Codes for replicating some of the experiments of the paper Robust leave-one-out cross-validation for high-dimensional Bayesian models.
PyStan has undergone a significant upgrade from PyStan 2 to the newer PyStan 3 which is not backward compatible in a major way. The current codes where created with PyStan 2.9.1.1 and hence work only with that version. Also it can have trouble with Python >=3.9, hence to run the above code we suggest the following commands to be run in the terminal(assuming one has Anaconda).
conda create --name pystan python=3.6
conda activate pystan
pip install pystan==2.19.1.1
To run the codes place the PSIS and ParetoSmooth folders in the apporopriate locations.
-
For a pedagogical walk trough of the construction of the estimator read tutorial.md.
-
To test the estimator, together with some of the competing ones in the paper, in a toy-setting where closed form solutions of the quantities are available, one can run Gaussian_Simulated.ipynb. Note that in this notebook we leverage the module models.py which guarantes more robust numerical behaviours and efficiency. To create also the Pareto-smoothed estimator PSIS one must download the repository and place it in a folder accordingly.
-
The notebook Gaussian_Simulated_np.ipynb performs the experiments present in Section 4 of the paper. They are though pretty slow on Python, hence for extensive experiments we have create an apposite Julia code(see below).
- To replicate some of the results on the high-D logistic models in R refer to the folder R_codes. For some information regarding the code and the datasets available there look at Guide.md.
- For the more computationally heavy experiemnts of Section 4 of the paper we created a julia code which is significantly faster than the Python implementation. The code leverages multithreading and stores the result in a Python-usable format. Hence any type of analysis/visualization of the results can then be performed using the Python notebooks.

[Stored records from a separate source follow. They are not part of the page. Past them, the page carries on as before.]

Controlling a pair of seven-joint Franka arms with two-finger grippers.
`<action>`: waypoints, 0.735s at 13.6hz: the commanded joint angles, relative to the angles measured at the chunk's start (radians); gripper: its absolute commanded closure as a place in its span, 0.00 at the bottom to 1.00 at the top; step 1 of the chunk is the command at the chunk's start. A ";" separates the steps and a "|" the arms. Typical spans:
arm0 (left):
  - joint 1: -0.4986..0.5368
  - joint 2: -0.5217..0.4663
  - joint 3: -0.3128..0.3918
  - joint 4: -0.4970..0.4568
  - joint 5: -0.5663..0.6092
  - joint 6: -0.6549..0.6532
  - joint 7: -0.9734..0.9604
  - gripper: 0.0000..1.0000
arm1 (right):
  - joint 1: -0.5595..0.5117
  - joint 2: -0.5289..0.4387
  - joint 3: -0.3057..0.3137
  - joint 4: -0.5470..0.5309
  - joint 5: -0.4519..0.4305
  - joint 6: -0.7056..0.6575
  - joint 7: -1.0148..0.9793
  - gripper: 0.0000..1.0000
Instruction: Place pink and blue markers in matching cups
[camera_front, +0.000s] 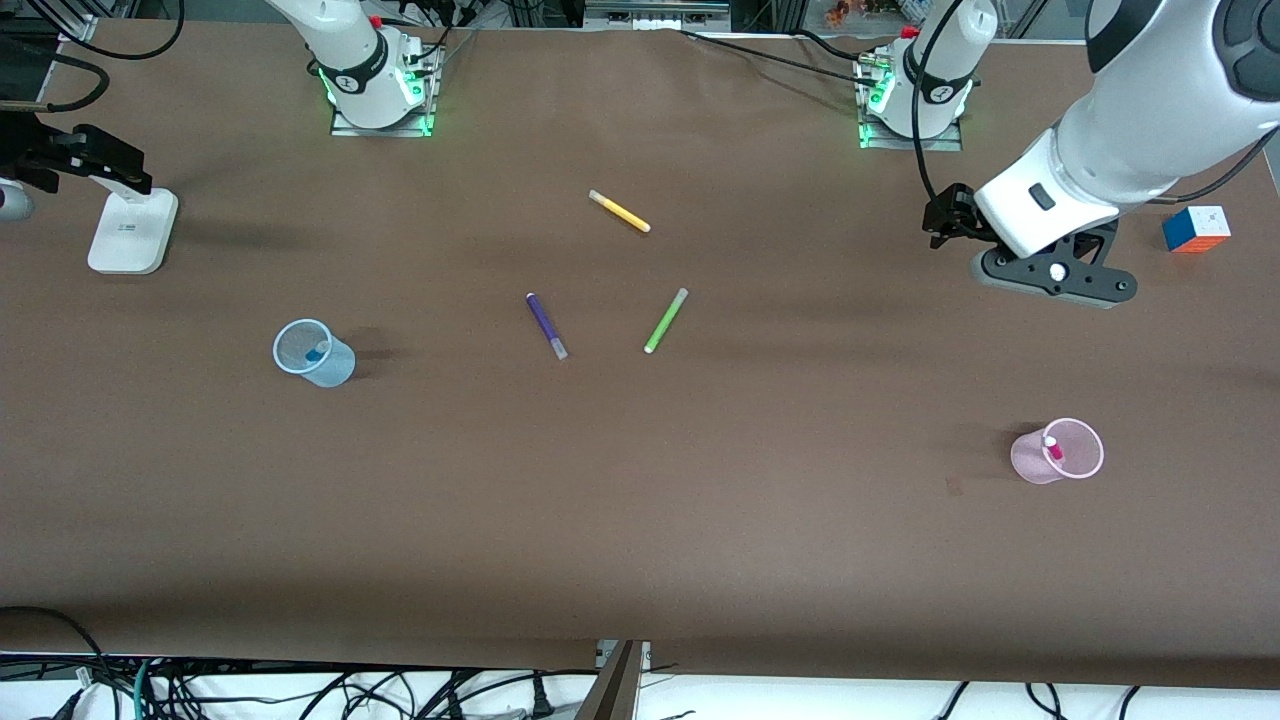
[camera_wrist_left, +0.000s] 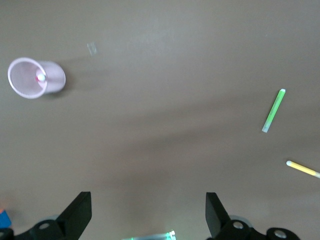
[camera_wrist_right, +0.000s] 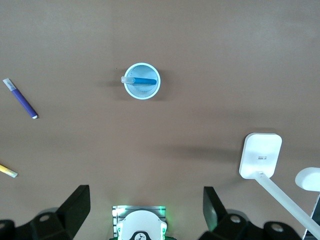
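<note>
Right wrist view, blue marker (camera_wrist_right: 144, 80) in blue cup (camera_wrist_right: 142, 92), under spread-open right end effector (camera_wrist_right: 145, 212).

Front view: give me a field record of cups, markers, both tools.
blue cup: upright, toward right arm's end
blue marker: in blue cup
pink cup: upright, toward left arm's end
pink marker: in pink cup
loose pens: purple pen, green pen, yellow pen, lying mid-table
left tool: open, empty, raised over table
right tool: open, empty, raised over table
</note>
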 joint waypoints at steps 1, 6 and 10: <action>0.021 -0.099 0.006 -0.131 0.019 0.076 0.054 0.00 | -0.004 0.008 0.000 0.026 0.018 -0.019 0.008 0.00; 0.034 -0.131 0.008 -0.182 0.014 0.113 0.052 0.00 | -0.005 0.008 -0.001 0.026 0.018 -0.019 0.008 0.00; 0.054 -0.099 0.009 -0.159 0.008 0.108 0.063 0.00 | -0.005 0.008 -0.001 0.026 0.018 -0.019 0.008 0.00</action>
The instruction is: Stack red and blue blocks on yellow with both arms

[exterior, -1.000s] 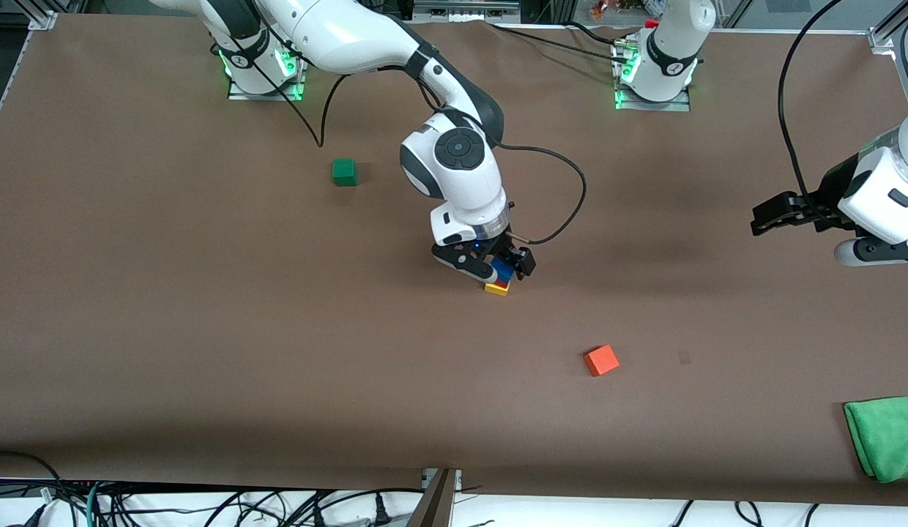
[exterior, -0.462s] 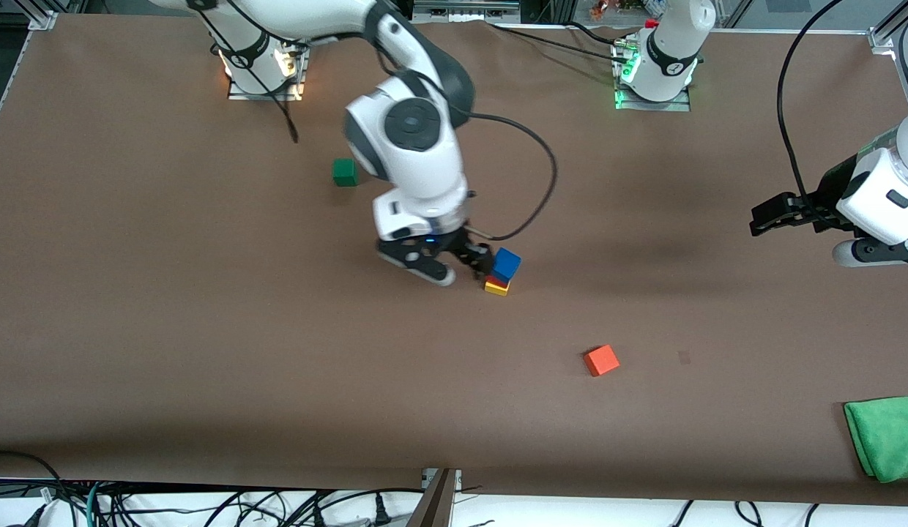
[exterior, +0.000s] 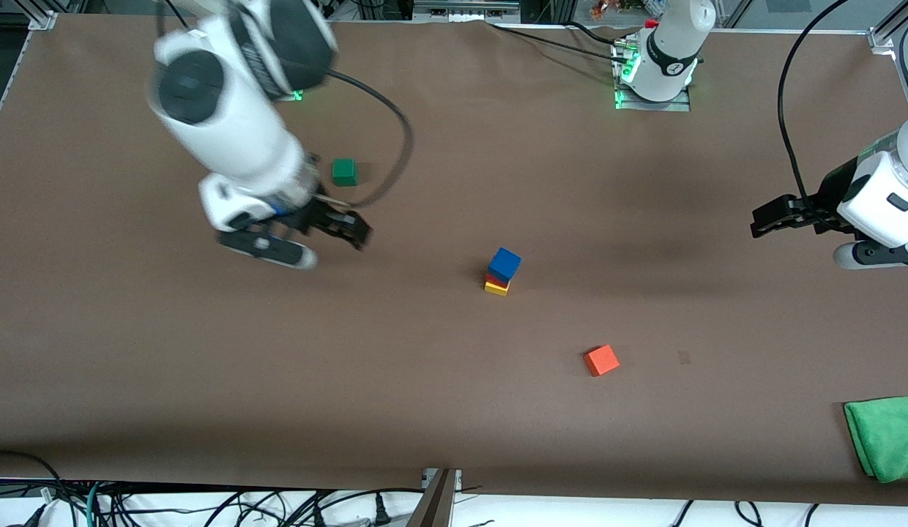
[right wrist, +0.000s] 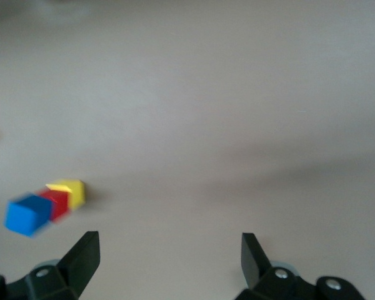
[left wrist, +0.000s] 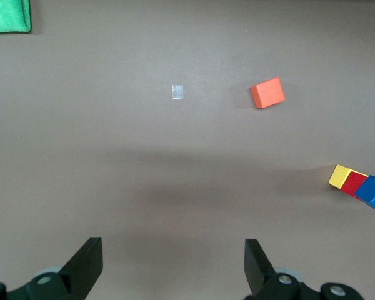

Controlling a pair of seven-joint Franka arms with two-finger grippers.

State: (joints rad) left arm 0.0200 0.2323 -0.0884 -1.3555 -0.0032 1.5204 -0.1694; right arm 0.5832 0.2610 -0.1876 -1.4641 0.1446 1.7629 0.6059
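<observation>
A blue block [exterior: 504,263] sits on a red block [exterior: 494,279], which sits on the yellow cube [exterior: 496,288], forming a stack at mid-table. My right gripper [exterior: 329,233] is open and empty, up over bare table between the stack and the right arm's base, well clear of the stack. In the right wrist view [right wrist: 169,256] the blue [right wrist: 26,214], red [right wrist: 56,203] and yellow [right wrist: 70,190] cubes show off to one side. My left gripper [exterior: 772,218] is open and empty, waiting at the left arm's end; its wrist view [left wrist: 174,262] shows the stack's yellow cube [left wrist: 339,176].
An orange cube [exterior: 601,360] lies nearer the front camera than the stack, toward the left arm's end. A dark green cube [exterior: 343,172] sits close to the right gripper, toward the bases. A green cloth [exterior: 886,437] lies at the front corner on the left arm's end.
My right gripper let go of the blue block on the stack and swung away toward the right arm's end of the table. The stack stayed put. The left arm has not moved.
</observation>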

Not all the figures of the manuscript are directly reproducible from this folder, and not all the figures produced from the current folder are in the manuscript as some of them have more of a pedagocical scope. Here is some general information regarding the latter and some instruction to reproduce some of the former.
-
The plot at the end of Gaussian_Simulated.ipynb is just to show the different levels of accuracies of the estimators for the different addends of LOOCV for a single simulated dataset. It has not hence any counterpart in the manuscript.
-
Setting attempts=10000 at line 15 of the third cell block of Gaussian_Simulated_np.ipynb and the plotting the results using the penultimate cell block of the same will produce the right subfigure of Figure 2 at page 21 of the manuscript. As mentioned above though, such an experiment is extremely time consuming in Python, hence if one wishes to reproduce it the recommended workflow is the following:
- Run the Julia code hyper_highD.jl with as many threads as physical cores of your working machine; to do so run the following command
in the terminal substituting nthreads with the number of physical cores of your machine.
julia --threads nthreads hyper_highD.jl
- Run the first two cell blocks of Gaussian_Simulated_np.ipynb and the uncomment the fourth one while skipping the third one. Then normally run the penultimate one to obtain the plots.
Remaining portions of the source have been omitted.